Achter naar het kleinste blad, voor nog steeds op grote blad. En draaien. Even een slok.
-‘Verdomme, waar komt die bocht ineens vandaan?’
Niet te hard remmen. Rustig sturen.
-Ah nee!’
Brian trekt zijn voet omhoog om steun te zoeken op de grond. ‘Verdomme, voet wat doe je?!’
De schoen klikt niet los. In de paniek vergeet Brian te draaien met de voet en verergerd juist de onbalans. Onvermijdelijk naderen zijn rechterdijbeen en schouder het asfalt. Al snel volgt het eerste contact. Gehelmd hoofd stuiter twee keer. Nog zeker een meter of drie vier glijdt hij door. Brian voelt hoe het grind scherp groeven in de huid trekt tijdens het glijden. Hulpeloos gevoel dat vallen met je voeten vast en de noodzaak het stuur vast te houden.

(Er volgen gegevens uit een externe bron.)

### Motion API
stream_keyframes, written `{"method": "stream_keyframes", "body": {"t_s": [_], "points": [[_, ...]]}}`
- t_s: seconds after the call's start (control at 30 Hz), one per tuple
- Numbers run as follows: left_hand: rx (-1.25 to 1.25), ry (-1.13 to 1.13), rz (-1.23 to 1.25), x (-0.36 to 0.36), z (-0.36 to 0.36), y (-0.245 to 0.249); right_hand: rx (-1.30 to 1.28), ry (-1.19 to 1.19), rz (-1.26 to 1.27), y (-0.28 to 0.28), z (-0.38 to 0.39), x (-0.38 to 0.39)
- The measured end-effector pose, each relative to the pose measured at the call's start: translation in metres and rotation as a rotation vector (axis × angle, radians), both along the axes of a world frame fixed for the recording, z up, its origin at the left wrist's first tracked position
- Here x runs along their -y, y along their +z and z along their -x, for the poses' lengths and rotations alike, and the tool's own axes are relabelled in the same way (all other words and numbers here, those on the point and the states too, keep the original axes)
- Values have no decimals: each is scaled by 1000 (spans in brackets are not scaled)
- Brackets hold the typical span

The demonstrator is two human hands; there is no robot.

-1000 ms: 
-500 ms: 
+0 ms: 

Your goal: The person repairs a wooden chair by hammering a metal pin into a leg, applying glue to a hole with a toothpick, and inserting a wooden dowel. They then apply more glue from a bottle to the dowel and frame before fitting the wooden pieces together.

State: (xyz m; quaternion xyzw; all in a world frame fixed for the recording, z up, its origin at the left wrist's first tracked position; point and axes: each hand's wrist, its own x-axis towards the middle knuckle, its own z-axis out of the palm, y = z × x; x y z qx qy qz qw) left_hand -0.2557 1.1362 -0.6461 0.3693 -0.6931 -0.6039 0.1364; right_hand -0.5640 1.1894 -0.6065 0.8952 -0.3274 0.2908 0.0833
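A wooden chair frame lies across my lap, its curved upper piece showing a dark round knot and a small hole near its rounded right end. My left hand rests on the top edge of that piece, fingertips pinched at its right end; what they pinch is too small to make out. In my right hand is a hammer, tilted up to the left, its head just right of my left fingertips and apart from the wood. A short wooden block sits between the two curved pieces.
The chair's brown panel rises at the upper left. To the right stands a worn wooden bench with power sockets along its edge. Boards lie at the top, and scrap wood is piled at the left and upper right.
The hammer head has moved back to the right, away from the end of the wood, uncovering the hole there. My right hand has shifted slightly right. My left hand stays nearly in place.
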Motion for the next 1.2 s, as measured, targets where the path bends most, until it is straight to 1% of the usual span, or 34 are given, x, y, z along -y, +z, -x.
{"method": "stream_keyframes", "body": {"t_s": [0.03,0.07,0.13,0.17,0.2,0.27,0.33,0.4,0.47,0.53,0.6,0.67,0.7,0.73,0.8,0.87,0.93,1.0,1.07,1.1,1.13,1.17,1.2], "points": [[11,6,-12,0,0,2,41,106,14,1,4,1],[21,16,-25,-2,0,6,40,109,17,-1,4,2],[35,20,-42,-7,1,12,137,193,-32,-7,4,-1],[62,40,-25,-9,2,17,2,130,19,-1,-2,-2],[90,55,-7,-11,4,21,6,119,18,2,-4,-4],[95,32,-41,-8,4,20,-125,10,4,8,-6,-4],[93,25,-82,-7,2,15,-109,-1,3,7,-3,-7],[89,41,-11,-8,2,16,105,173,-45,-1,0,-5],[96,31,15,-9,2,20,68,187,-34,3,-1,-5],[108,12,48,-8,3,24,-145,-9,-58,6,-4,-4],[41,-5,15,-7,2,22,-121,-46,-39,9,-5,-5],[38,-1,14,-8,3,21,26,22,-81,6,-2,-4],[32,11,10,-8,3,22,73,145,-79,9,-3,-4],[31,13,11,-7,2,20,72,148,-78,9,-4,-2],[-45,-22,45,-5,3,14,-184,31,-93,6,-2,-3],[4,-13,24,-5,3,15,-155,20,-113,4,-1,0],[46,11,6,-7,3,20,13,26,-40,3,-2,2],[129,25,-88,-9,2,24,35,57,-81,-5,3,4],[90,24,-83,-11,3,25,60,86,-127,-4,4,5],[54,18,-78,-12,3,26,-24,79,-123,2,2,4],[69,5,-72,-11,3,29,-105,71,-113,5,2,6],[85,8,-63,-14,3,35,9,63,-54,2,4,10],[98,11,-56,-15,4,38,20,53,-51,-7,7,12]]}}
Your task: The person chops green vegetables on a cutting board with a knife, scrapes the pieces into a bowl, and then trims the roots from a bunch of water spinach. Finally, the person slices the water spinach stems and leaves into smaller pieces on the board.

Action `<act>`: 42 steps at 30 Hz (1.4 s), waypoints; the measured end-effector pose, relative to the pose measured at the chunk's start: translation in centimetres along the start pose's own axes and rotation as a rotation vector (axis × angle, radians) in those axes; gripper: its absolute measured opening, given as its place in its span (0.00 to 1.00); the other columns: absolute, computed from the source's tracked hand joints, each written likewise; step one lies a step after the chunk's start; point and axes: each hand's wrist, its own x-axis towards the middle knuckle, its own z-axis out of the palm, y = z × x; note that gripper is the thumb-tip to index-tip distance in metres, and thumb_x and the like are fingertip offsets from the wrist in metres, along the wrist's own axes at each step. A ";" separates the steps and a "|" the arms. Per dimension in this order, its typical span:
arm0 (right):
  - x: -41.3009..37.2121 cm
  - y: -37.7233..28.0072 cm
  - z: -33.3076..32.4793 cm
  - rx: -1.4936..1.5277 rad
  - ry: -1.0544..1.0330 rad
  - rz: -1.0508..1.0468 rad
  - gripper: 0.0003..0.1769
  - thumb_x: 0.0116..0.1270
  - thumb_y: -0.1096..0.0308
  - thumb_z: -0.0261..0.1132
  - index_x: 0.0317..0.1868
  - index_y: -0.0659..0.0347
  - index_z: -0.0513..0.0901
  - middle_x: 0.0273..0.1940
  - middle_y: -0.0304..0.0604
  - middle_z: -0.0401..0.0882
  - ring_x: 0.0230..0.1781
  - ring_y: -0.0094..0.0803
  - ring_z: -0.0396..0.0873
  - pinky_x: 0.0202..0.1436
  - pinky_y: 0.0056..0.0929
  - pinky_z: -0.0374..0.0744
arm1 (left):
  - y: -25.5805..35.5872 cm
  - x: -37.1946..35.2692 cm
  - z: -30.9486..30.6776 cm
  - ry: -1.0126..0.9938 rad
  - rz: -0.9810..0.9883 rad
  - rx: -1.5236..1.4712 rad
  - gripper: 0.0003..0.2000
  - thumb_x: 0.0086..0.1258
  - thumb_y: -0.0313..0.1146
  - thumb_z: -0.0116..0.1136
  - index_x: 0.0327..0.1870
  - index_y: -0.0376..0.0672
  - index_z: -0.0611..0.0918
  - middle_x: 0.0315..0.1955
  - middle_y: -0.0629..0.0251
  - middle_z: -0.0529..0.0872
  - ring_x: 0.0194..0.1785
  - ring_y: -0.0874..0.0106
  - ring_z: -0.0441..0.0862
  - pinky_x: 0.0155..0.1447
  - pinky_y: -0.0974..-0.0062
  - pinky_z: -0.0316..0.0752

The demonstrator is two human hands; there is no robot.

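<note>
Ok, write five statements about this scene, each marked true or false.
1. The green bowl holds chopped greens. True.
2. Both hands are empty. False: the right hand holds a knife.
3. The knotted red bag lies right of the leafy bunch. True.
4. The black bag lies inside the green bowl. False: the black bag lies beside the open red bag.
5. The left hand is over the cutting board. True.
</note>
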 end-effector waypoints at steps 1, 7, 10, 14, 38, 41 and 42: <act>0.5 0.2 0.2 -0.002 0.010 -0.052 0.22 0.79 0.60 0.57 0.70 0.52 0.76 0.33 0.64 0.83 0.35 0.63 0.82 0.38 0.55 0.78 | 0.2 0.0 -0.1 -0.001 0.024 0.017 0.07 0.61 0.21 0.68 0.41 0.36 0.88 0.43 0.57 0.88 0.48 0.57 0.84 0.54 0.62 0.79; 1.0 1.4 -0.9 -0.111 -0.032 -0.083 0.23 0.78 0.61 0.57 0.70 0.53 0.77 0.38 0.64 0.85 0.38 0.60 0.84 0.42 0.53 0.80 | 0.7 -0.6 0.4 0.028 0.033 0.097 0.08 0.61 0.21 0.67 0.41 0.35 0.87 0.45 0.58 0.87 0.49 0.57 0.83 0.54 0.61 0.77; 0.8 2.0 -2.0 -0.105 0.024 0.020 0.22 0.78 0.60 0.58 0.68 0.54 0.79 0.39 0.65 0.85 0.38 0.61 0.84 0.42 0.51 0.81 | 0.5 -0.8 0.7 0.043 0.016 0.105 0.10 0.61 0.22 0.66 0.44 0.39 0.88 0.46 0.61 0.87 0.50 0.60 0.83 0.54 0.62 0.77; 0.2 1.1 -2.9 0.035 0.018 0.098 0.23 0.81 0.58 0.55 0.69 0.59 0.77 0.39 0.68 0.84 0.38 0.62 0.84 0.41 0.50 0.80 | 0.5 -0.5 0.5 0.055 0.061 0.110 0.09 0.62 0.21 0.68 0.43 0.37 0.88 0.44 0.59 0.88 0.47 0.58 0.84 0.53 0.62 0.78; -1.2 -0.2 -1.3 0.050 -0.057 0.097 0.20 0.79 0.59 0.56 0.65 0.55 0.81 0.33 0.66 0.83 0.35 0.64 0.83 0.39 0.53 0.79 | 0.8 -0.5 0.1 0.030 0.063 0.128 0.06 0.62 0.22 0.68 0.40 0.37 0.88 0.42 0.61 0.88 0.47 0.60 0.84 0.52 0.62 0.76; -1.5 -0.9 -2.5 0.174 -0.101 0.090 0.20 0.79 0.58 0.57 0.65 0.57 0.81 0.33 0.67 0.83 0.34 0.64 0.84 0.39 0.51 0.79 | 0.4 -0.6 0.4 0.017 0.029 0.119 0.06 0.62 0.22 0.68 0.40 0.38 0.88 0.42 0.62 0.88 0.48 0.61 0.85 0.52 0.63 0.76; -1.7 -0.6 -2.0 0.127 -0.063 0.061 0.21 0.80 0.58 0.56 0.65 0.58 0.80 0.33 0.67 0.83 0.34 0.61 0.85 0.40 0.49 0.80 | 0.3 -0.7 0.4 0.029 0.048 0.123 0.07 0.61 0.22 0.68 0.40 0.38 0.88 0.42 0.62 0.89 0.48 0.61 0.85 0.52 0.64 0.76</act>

Stilstand. Alleen het achterwiel draait nog door in het luchtledige, een kalmerend zacht tikkend geluid verspreidend.
Verbazing. Twee auto’s passeren hem terwijl hij nog stil op de grond ligt. Passeren zonder te stoppen. Bijzonder, wat een samenleving.
Linkervoet draaien. Schoen klikt los van pedaal. Rechtervoet gaat minder makkelijk zo onder de fiets. Lukt toch. Opstaan. Schade opnemen. Rechterbeen flink geschaafd broek nog heel, arm flink geschaafd. Shirt kapot, helm gekrast. Goede investering. Fiets okay, alleen derailleur en remhendel iets beschadigd. Jammer. Alles werkt nog.
Hap van de banaan. Grote slok.
Opstappen. Been over de stang. Toch ook een schaafwond op de bil. Met een grimas zit Brian weer op het zadel. Allemachtig wat een klap toch. Trappen, kortste weg naar huis. Pijn beleven.
Links, rechts, links, rechts.
Laatste loodjes. Toch weer zwaar. Thuis. Kapot. Naar de klote. Gehavend en verslagen door de man met de hamer. Alles zeer. Zo hoort het. Zoals de Kneet ooit zei; ‘finishen met open hol.’ Finishen met open hol, de essentie van het fietsen, voor Brian dan.